▶ _Directions for this task_: What you need to produce from the material below is an exact transcription of the lines from the one with "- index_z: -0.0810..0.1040" through the one with "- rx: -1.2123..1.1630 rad", both included, and no other line.

▶ _Supplied records_:
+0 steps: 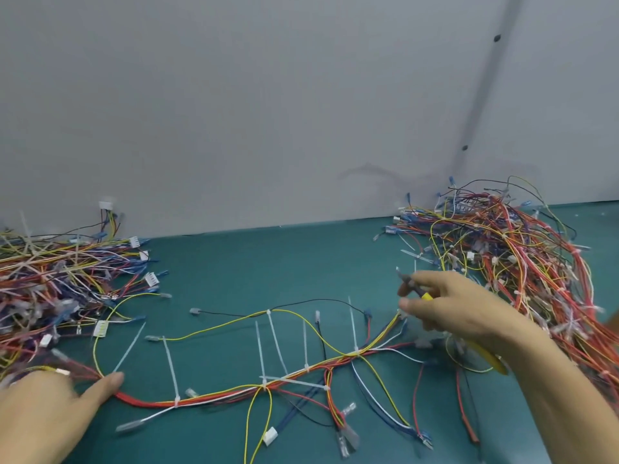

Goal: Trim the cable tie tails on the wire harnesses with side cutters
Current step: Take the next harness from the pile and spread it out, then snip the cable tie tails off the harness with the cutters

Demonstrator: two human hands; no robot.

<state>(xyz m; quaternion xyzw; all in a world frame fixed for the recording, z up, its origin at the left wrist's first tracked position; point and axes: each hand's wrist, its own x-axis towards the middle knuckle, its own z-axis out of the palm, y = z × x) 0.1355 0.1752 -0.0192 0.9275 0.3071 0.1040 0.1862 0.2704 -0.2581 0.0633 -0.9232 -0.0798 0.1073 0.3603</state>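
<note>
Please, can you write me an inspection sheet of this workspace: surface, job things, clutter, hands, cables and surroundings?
Surface: teal mat.
Job's things: one harness spread flat, its white tie tails uncut; side cutters with yellow handles.
Clutter: left pile and right pile of harnesses.
Hands: left hand presses the harness end; right hand grips the side cutters.
Cables: nothing seen apart from harness wires.
Surroundings: grey wall behind.

I have bare desk (268, 262) open toward twelve o'clock; the left wire pile (50, 279) blocks nine, the right wire pile (519, 256) blocks two, and the spread harness (217, 398) crosses six.
</note>
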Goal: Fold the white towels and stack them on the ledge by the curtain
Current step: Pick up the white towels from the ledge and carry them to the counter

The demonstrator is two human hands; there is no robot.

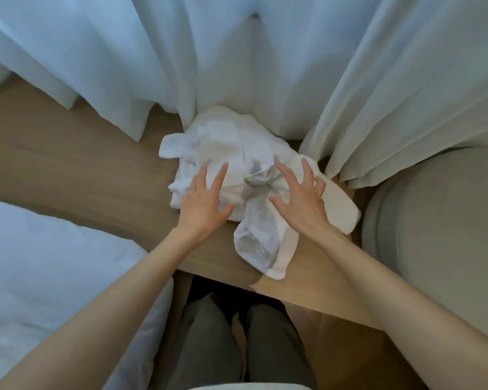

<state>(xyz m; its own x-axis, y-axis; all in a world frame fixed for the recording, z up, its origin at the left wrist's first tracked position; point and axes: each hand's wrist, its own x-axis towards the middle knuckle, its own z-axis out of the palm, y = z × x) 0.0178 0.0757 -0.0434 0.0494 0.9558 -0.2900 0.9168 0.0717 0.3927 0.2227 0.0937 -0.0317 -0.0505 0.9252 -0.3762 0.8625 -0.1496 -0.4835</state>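
Observation:
A rumpled heap of white towels (pixel 231 147) lies on the wooden ledge (pixel 76 170), its far side against the white curtain (pixel 237 57). One towel's end (pixel 261 249) hangs toward the ledge's near edge. A small label (pixel 254 170) shows on top of the heap. My left hand (pixel 204 204) is over the heap's left side with its fingers spread and straight. Over the right side is my right hand (pixel 300 199), fingers spread and slightly bent, holding nothing. Whether either hand touches the cloth is unclear.
A grey upholstered chair (pixel 440 237) stands at the right, close to the ledge. White bedding (pixel 54 277) fills the lower left. My legs in grey trousers (pixel 237 347) stand in the narrow gap before the ledge.

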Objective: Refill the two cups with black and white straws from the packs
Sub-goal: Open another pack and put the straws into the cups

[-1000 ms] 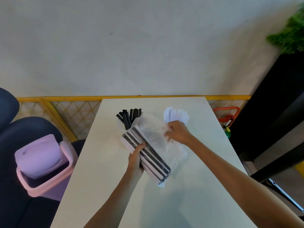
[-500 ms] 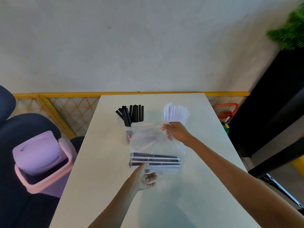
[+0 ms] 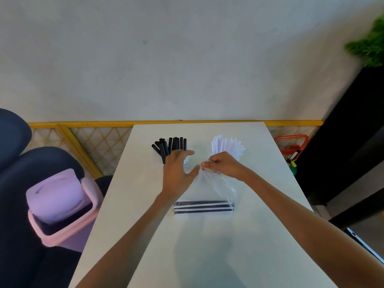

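**Straw pack held at its mouth, mid-table, with both hands above it**

Item: clear plastic pack point(image 3: 216, 190), standing up from the white table point(image 3: 207, 256). Its base rests on the table top with a flat row of black and white straws point(image 3: 204, 206) lying crosswise in the bottom. The upper film is gathered to a point.

Right hand point(image 3: 225, 166): fingers curled, pinching the gathered top of the pack.

Left hand point(image 3: 178, 173): fingers straight and spread, gripping nothing. Its thumb reaches to the pack's top, just beside the right fingertips, but whether it touches the film cannot be told.

Behind the hands: a bunch of black straws point(image 3: 170, 147) at left and a fan of white straws point(image 3: 227, 146) at right, both upright and near the table's far end. The two bunches stand apart, with bare table between them.

Edges and room: the far table edge meets a yellow mesh railing point(image 3: 83, 142) below a grey wall point(image 3: 187, 59). A pink swing-lid bin point(image 3: 60, 206) sits just beside the left edge, next to a dark blue chair point(image 3: 25, 163). A black cabinet point(image 3: 342, 152) stands off the right edge, with a red frame point(image 3: 291, 142) in the gap. Bare table lies on either side of the pack and across the whole near half, crossed only by the two forearms.

Hidden or unclear: the cups holding the upright straws are covered by the hands. The pack's film is nearly invisible against the table. A green plant point(image 3: 369, 46) is cut off at the upper right corner, and the left fingertips are blurred.
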`<state>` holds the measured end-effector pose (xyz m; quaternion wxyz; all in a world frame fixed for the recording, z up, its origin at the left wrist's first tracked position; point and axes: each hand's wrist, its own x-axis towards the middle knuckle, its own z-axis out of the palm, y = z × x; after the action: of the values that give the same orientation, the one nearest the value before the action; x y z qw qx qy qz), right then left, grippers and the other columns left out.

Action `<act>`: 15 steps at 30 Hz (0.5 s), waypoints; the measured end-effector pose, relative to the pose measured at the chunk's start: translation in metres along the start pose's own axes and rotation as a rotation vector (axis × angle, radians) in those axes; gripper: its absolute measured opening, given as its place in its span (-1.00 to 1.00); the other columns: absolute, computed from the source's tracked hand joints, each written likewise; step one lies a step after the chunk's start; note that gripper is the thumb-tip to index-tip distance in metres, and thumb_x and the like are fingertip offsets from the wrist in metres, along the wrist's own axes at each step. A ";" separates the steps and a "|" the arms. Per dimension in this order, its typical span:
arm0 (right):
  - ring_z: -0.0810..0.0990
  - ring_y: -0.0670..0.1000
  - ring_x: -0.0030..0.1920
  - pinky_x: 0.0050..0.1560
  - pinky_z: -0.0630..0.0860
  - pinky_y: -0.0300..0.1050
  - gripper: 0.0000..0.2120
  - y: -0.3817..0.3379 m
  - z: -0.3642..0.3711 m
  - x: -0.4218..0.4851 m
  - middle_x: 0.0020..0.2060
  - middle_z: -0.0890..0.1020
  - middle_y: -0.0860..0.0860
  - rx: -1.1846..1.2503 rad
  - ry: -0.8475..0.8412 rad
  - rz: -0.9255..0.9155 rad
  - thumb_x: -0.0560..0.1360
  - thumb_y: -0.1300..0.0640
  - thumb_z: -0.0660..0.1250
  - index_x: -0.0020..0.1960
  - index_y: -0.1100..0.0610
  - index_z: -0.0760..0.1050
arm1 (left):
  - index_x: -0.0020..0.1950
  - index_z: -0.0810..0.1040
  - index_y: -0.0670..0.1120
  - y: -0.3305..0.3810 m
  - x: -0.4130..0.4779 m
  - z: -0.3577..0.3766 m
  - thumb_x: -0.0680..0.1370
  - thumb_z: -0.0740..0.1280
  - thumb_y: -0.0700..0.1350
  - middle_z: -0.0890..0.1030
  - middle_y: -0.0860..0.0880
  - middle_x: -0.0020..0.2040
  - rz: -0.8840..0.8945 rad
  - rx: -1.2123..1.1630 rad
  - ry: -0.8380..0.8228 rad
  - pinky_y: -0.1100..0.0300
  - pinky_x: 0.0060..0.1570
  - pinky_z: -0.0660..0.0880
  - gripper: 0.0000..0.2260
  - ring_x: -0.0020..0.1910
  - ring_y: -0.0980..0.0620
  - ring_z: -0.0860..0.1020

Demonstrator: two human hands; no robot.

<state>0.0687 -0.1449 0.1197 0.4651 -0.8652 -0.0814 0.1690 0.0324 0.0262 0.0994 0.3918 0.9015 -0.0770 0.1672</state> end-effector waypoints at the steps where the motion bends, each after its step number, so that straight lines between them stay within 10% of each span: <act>1: 0.29 0.01 -0.37 -0.29 0.24 -0.19 -0.52 -0.002 -0.002 0.000 -0.48 0.34 0.05 0.008 0.000 -0.007 0.47 -0.01 0.39 -0.30 0.43 0.45 | 0.12 0.57 -0.02 -0.001 0.006 0.002 0.44 0.42 -0.03 0.53 0.06 0.06 0.005 0.072 -0.066 0.27 0.02 0.35 -0.73 0.06 0.10 0.42; 6: 0.37 -0.12 -0.49 -0.37 0.32 -0.34 -0.65 -0.009 -0.018 -0.005 -0.49 0.40 0.02 0.022 0.079 -0.010 0.45 0.02 0.41 -0.36 0.24 0.45 | -0.23 0.57 -0.13 -0.001 0.019 -0.002 0.53 0.34 -0.11 0.55 0.07 -0.37 -0.120 -0.126 -0.186 0.16 -0.20 0.45 -0.84 -0.32 0.09 0.52; 15: 0.36 -0.16 -0.45 -0.42 0.30 -0.40 -0.73 -0.017 -0.039 -0.016 -0.47 0.52 -0.15 0.058 0.097 0.012 0.51 0.01 0.33 -0.03 0.22 0.65 | -0.20 0.62 0.01 0.013 0.033 -0.020 0.56 0.26 0.01 0.40 -0.14 -0.29 -0.221 -0.305 -0.358 0.35 -0.43 0.21 -0.79 -0.38 0.00 0.30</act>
<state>0.0684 -0.1706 0.1571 0.4925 -0.8589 -0.0484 0.1319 0.0545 0.0318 0.1328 0.5189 0.8503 -0.0707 -0.0524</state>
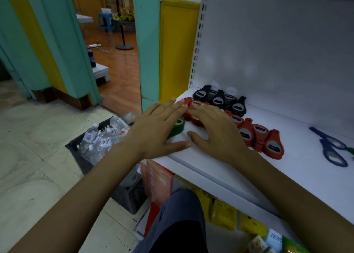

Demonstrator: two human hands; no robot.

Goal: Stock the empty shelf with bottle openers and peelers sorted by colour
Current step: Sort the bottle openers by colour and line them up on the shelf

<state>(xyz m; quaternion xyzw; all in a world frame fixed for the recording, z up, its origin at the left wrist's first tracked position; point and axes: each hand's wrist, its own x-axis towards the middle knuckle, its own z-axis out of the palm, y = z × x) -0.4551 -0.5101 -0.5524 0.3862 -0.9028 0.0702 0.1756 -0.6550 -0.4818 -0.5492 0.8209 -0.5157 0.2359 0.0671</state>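
Note:
On the white shelf [210,162] a row of black bottle openers [220,99] lies at the back left. In front of it runs a row of red bottle openers [256,135]. My left hand [159,126] lies flat with straight fingers over a green opener [177,127] at the shelf's left end, its fingertips touching the red row's left end. My right hand [216,130] rests with spread, straight fingers on the leftmost red openers. Blue peelers [331,149] lie at the right.
A dark crate [124,193] of plastic water bottles [103,137] stands on the tiled floor left of the shelf. Packaged goods [224,214] fill the shelf below. A teal door frame [147,47] and yellow panel stand left of the shelf upright.

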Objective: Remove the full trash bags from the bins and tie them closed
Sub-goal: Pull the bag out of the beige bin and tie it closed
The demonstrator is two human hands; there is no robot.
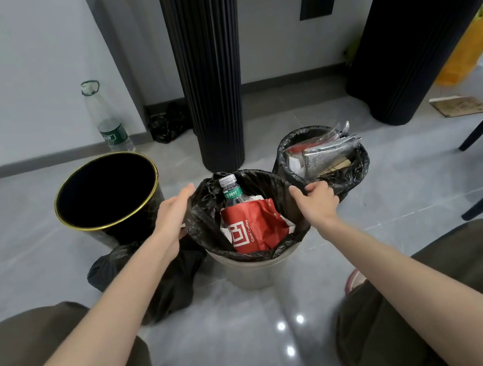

▶ _Answer for this exercise_:
  - index_z: -0.0810..0.1040
  - index_y: -0.0670..0.1120
  - y: -0.3305..0.3810 m
  - x: -0.4130..0.4779 m
  - z: -0.3577..0.3766 m
  - thumb_x: -0.0680..0.1370
  - thumb_z: -0.0740..0.1280
  - thumb_y: -0.0700..0.1350
  - middle_z: -0.0890..0.1030
  - middle_y: -0.0860..0.0880
  - middle_x: -0.0020..0.2040
  - rz: -0.8840..0.8945 rad
  - rx: -1.2123..1.1630 rad

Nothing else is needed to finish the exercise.